▸ **What you need to do**: How many lines of the entries below include the word "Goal"? Answer with the number alone.

[Stored dataset items]
# # # # #

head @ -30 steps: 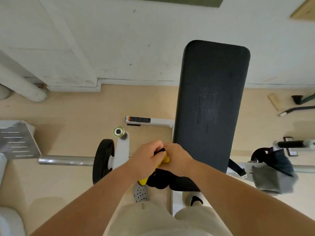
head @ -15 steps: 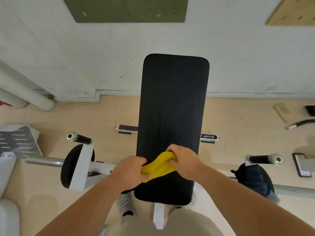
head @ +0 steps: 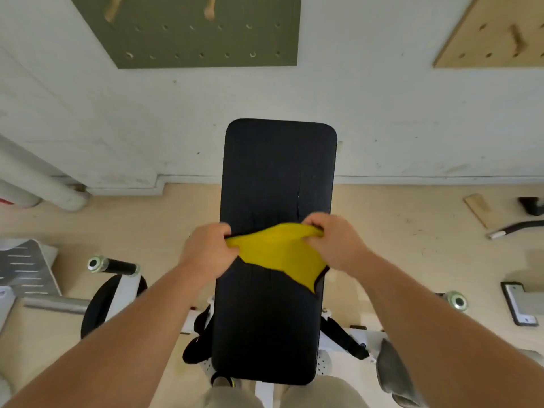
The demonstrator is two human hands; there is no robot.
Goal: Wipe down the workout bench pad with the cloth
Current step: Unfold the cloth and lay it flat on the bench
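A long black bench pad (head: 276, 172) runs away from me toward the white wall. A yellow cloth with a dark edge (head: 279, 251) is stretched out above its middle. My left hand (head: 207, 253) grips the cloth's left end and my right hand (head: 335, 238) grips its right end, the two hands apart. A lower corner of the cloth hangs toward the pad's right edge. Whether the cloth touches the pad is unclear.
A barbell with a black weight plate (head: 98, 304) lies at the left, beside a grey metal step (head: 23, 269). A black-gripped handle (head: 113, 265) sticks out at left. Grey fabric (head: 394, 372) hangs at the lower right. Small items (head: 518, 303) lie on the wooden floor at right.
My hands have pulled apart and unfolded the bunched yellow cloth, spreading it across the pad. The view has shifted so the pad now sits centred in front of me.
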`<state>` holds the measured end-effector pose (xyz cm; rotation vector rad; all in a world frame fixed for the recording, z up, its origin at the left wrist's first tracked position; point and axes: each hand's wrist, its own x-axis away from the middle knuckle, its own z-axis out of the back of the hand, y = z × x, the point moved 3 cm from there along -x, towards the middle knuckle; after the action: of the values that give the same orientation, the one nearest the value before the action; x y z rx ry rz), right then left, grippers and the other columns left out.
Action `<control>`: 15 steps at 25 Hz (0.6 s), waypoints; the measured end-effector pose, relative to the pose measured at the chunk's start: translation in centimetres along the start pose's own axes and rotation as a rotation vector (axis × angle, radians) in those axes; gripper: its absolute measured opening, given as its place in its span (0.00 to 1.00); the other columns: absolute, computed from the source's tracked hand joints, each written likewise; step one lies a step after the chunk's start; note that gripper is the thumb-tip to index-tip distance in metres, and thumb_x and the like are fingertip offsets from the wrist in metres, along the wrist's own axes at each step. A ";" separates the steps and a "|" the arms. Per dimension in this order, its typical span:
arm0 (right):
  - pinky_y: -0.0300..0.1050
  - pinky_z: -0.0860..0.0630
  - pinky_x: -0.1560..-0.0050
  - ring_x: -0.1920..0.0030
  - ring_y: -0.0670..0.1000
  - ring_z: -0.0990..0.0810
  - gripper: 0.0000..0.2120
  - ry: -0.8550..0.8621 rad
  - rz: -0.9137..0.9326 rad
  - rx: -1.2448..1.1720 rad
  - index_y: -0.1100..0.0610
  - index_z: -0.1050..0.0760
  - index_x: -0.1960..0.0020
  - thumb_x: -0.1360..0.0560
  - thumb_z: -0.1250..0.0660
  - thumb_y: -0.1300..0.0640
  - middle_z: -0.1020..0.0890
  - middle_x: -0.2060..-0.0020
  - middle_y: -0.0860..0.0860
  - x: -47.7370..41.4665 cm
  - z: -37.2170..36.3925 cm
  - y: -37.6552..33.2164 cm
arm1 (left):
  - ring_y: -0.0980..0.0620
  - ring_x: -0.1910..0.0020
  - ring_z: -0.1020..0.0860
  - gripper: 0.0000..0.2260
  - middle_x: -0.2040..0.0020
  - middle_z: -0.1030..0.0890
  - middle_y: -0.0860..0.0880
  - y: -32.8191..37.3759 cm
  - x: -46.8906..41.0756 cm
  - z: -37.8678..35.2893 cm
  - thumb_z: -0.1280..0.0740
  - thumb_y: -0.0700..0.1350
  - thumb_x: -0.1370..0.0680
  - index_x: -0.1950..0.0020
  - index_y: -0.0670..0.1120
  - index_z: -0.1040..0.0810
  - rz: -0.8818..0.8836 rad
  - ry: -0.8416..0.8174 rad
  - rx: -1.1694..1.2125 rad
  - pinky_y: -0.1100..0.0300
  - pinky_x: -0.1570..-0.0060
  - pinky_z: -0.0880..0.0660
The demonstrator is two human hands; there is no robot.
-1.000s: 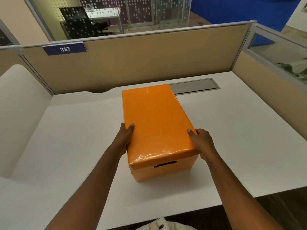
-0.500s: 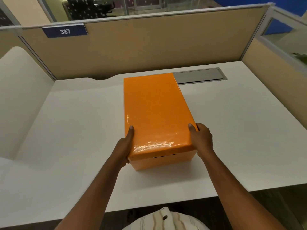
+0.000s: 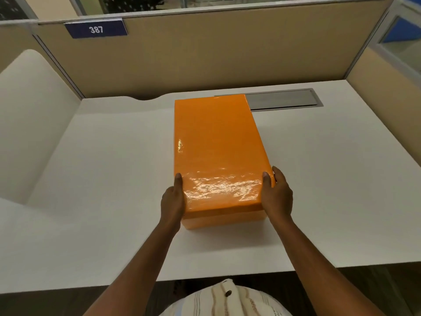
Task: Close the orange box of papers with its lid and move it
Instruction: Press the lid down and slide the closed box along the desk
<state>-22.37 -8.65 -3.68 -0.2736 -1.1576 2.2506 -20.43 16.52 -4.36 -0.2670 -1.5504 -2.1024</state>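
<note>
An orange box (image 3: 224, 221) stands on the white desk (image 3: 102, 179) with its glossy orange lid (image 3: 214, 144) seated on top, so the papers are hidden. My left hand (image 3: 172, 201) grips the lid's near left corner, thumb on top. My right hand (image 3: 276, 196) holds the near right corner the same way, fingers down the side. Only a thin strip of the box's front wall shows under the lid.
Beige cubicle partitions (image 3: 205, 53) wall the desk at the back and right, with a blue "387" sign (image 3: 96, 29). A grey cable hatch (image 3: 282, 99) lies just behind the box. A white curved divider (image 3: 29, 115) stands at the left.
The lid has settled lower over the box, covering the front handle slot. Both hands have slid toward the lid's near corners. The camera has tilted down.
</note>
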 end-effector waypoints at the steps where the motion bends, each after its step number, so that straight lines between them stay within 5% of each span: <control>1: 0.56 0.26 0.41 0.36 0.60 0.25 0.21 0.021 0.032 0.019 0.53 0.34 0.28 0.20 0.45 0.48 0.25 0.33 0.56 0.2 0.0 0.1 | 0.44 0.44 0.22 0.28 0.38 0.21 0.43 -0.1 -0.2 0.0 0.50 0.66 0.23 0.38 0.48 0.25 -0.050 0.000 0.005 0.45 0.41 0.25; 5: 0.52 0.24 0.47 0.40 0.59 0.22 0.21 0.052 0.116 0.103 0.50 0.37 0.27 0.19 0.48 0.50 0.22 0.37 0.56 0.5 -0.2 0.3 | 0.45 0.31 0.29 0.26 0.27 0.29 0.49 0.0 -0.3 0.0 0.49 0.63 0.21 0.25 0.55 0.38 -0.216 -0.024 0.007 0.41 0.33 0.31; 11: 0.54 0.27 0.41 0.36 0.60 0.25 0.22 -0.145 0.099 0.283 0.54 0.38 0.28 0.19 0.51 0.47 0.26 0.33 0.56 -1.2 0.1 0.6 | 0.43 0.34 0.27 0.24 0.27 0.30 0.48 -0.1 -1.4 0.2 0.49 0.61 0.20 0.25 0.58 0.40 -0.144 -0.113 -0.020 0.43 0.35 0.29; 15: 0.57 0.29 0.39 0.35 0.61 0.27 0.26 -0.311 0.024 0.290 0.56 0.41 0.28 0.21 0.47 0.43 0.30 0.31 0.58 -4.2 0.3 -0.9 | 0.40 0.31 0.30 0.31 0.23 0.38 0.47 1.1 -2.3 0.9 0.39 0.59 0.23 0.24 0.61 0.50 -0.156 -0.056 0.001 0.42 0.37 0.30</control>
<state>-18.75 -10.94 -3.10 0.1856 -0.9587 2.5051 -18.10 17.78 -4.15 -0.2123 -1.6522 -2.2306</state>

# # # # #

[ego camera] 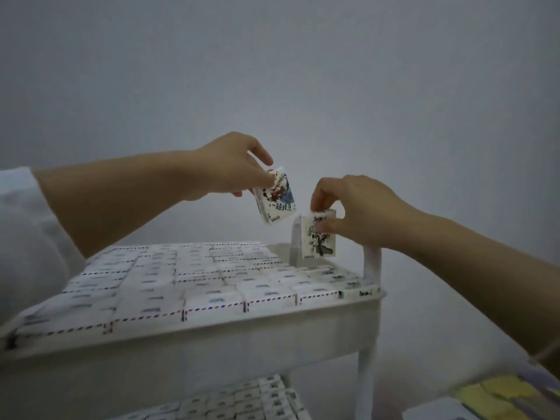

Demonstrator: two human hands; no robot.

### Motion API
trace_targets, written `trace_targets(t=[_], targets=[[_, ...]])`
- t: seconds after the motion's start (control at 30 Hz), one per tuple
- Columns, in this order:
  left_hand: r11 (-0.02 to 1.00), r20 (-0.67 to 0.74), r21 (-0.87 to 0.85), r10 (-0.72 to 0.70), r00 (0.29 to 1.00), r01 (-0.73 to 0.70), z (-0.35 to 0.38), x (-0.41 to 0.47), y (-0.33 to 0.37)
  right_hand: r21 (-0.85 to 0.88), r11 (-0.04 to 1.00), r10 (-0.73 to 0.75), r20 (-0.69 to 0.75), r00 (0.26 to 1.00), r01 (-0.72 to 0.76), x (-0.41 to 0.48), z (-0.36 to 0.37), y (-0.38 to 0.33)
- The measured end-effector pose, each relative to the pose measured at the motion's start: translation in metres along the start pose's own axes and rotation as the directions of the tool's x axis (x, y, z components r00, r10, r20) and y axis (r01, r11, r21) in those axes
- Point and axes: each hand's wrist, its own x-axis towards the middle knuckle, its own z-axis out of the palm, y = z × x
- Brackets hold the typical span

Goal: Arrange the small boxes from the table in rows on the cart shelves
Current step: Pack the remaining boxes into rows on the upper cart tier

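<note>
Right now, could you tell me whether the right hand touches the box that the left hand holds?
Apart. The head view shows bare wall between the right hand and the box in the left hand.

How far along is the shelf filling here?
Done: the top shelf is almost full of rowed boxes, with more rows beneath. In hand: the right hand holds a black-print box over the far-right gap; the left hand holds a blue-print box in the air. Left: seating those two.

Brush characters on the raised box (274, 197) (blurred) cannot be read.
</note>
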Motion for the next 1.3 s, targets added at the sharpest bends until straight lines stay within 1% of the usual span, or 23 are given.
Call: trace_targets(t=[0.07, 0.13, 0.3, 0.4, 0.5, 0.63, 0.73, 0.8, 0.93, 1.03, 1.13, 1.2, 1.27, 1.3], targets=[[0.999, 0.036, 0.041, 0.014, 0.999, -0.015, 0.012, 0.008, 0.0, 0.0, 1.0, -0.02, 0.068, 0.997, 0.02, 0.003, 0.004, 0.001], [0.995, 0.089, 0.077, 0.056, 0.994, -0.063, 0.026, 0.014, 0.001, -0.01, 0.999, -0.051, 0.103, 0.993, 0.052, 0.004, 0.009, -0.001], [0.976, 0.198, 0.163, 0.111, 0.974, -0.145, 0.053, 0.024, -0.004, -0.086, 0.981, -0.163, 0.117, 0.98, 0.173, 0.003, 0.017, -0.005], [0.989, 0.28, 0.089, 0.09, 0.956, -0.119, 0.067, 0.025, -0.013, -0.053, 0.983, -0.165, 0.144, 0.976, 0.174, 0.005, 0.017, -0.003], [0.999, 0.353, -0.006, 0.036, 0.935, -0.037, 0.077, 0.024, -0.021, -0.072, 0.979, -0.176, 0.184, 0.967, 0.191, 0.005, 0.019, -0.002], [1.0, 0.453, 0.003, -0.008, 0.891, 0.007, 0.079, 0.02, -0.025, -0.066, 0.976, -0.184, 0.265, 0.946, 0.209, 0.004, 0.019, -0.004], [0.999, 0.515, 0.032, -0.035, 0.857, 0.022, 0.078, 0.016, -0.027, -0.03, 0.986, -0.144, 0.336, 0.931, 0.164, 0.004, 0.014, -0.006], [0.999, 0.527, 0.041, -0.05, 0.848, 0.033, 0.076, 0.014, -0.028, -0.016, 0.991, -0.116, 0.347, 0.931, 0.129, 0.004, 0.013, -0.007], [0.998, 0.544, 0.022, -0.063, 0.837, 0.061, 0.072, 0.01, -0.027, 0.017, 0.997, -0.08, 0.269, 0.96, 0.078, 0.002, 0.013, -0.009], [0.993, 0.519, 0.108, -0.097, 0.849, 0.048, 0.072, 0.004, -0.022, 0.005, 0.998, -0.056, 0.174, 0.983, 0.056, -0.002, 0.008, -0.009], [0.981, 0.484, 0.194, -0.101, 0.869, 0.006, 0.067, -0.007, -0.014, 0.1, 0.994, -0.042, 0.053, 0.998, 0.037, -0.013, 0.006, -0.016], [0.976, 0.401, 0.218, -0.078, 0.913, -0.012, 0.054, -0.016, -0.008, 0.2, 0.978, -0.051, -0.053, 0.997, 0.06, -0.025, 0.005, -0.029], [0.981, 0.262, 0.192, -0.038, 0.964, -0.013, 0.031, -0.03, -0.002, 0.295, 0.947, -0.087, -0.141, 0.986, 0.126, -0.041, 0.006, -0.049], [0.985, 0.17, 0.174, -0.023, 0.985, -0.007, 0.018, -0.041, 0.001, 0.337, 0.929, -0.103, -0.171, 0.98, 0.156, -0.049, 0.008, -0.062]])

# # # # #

▸ **Written answer**: 2